L’ho già scritto altre volte: senza i nonni in questo paese forse ci sarebbero ancora meno bambini per famiglia. Sono una risorsa fondamentale, sia a livello concreto che a livello affettivo.

In estate le spiagge sono zeppe di nipoti e nonni venuti a prendere “l’aria buona”, mentre i genitori lavorano in città. Arrivano in anticipo all’uscita di scuola con la cuffia già in mano se tira troppa aria, li scarrozzano alla lezione di canto e al saggio di ritmica, scolano la pastasciutta col tempismo di un cecchino.

C’è da dirlo a bassa voce, ma dal di fuori certi nonni non hanno niente da invidiare a certi genitori. Che sia solo il frutto di un’occhiata fugace o la realtà poco importa, molti di loro ne sono davvero convinti. Ecco perché capita (e capita spesso) che scivolare dalle retrovie in prima linea, per alcuni nonni è questione di un attimo. Scavalcare i ranghi è un’azione compiuta con amorevole prepotenza.

Se è vero che la mamma sapeva sempre meglio di te come girava il mondo, perché è opinione diffusa che con la maturità arrivi anche la saggezza, allora diventa scontato che i nonni ne sappiano sempre più dei genitori. Vista in questo modo è una partita che non si può vincere. Ai figli diventati ora genitori viene usurpato il diritto di sostare in prima linea da parte di nonni incapaci a mettersi in un angolo.
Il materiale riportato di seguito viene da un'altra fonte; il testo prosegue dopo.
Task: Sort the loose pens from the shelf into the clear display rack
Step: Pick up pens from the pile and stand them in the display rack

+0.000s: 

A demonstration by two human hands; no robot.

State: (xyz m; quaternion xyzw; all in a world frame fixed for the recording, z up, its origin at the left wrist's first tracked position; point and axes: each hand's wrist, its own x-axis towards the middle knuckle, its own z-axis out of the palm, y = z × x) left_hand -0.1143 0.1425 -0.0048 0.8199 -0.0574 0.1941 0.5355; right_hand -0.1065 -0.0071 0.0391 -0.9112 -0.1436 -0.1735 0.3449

In questo mancato passaggio di consegne c’è un rischio strisciante che potrebbe avere conseguenze spiacevoli.

L’aiuto che i nonni offrono è per molte famiglie prezioso (nonché gratis), ma non può essere barattato con l’ingerenza sull’educazione dei nipoti. Laddove una famiglia si avvale di una madre e un padre presenti, le decisioni sull’orientamento religioso, sul tipo di sport e attività extra scolastiche, la meta delle vacanze, su cosa sia giusto o sbagliato, spetta esclusivamente ai genitori.

Ho visto nonni operare subdole manovre manipolatorie per far convergere idee inizialmente molto distanti, piccoli ricatti per far battezzare i piccoli nati da genitori atei convinti. Ho visto unire unità abitative in previsione di future degenerazioni di salute e confini varcati senza alcun rispetto. Ho visto nonni mettere il muso con la maestria che neanche un bambino di tre anni, e per le più futili ragioni.

Per onestà intellettuale bisogna dire che anche i genitori approfittano allegramente della disponibilità dei nonni, che a loro volta si sentono in colpa di negare l’appoggio. Spesso la difficoltà dei figli nel rivendicare con forza le proprie decisioni arriva da lontano, nell’ostinato attaccamento a voler restare per sempre bambini, condizione che porta degli indubbi vantaggi. Se non ci arriva il figlio deve necessariamente arrivarci il genitore, il nonno in questo caso. E’ fondamentale se si vuole mantenere un sano alternarsi dei ruoli: non si può fare il bis della propria chance di essere genitori e figli. Sono ruoli che si giocano una sola volta nella vita – non nel senso strettamente fisiologico del termine – e per un periodo limitato.

Per questo i figli diventati genitori devono addossarsi il peso delle proprie scelte, dei propri rischi e delle proprie convinzioni, con buona pace di quello che diranno la nonna e il nonno. I nonni non sono suppellettili da sfruttare a piacimento, sono un nido sicuro, più accomodante, sono il pretesto per sfuggire a qualche regola, un comodo cuscino, il passato che si fa storia.

Per tutto il resto ci sono mamma e papà.